The end result is a game that makes you feel less like you're following a series of leads, and more like you're actively participating in an investigation.  In The Wolf Among Us, I've had the distinct feeling that I could be doing something wrong (or that I simply am doing something wrong) more than once.  I've been moving through the city on hunches, using my best judgment to determine where to go next, picking suspects based on where I think they'll be eventually lead me.  I get the distinct impression that I'm actually engaged in something adjacent to detective work, or at least the sort of detective work narrative fiction has imposed on to our conceptualization of police and police investigation.  I feel like I'm writing my own detective story, which is exactly what Telltale seems to want: not to tell a story, but to allow you to inhabit one.

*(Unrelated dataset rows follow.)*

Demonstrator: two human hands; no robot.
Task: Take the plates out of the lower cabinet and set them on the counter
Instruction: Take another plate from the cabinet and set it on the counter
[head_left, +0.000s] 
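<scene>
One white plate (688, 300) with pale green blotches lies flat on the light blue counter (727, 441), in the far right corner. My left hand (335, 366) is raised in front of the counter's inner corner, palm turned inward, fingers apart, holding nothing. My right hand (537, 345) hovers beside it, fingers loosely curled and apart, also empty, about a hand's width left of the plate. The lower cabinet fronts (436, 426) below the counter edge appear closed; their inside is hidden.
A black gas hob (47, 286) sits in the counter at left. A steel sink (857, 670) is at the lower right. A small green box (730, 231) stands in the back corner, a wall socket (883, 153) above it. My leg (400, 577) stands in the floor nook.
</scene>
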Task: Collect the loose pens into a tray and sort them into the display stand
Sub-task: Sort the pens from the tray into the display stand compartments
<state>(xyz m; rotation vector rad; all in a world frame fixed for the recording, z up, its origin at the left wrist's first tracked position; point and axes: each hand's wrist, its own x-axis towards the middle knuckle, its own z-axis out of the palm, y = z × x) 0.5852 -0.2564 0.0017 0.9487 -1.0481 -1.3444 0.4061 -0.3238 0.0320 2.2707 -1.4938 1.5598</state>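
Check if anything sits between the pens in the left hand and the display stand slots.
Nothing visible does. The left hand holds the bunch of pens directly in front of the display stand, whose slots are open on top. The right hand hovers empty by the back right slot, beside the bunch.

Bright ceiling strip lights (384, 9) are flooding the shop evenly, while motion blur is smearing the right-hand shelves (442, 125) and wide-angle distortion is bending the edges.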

I cannot separate who I am and what my experiences, both with the Fable universe and with detective fiction as a genre, from my experiences playing The Wolf Among Us.  I cannot say that I'd be quite so affected by this game if I hadn't spent years of my life invested in its component parts, because that scenario is impossible for me to imagine.  What I can say is that I am an exacting critic when it comes to detective fiction, a real son of a bitch.  I hunt for flaws, even tiny flaws, in every element.  I call procedural bullshit on movies that disregard trade craft for cheap thrills and the service of plot.  I cuss out bad short story writers who pull together mysteries out of intended outcomes, rather than allowing their stories to emerge as whole cloth creations imbued with a sense of both their surroundings and characters.  I've little patience for those who wish to wear the trappings of noir without investing themselves in the traditions that the genre has been built upon (troubling power and racial politics and all).  And as a loud, opinionated dickhead who isn't afraid to call bullshit, I am especially unafraid where noir and detective fiction are concerned.  I do not simply feel like I can criticize detective fiction if I want to: I go out of my way to do so.  I look for the seams in these objects, I pick at them mercilessly.

So when I say I have no problems with The Wolf Among Us, I want you to understand just how high a praise that is.  This is the most detective fiction-y game that I've ever played, the most noir-y noir game that has ever darkened a doorway.  I mean that in all the best ways, and none of the bad ones.  Well, almost none of them, anyway.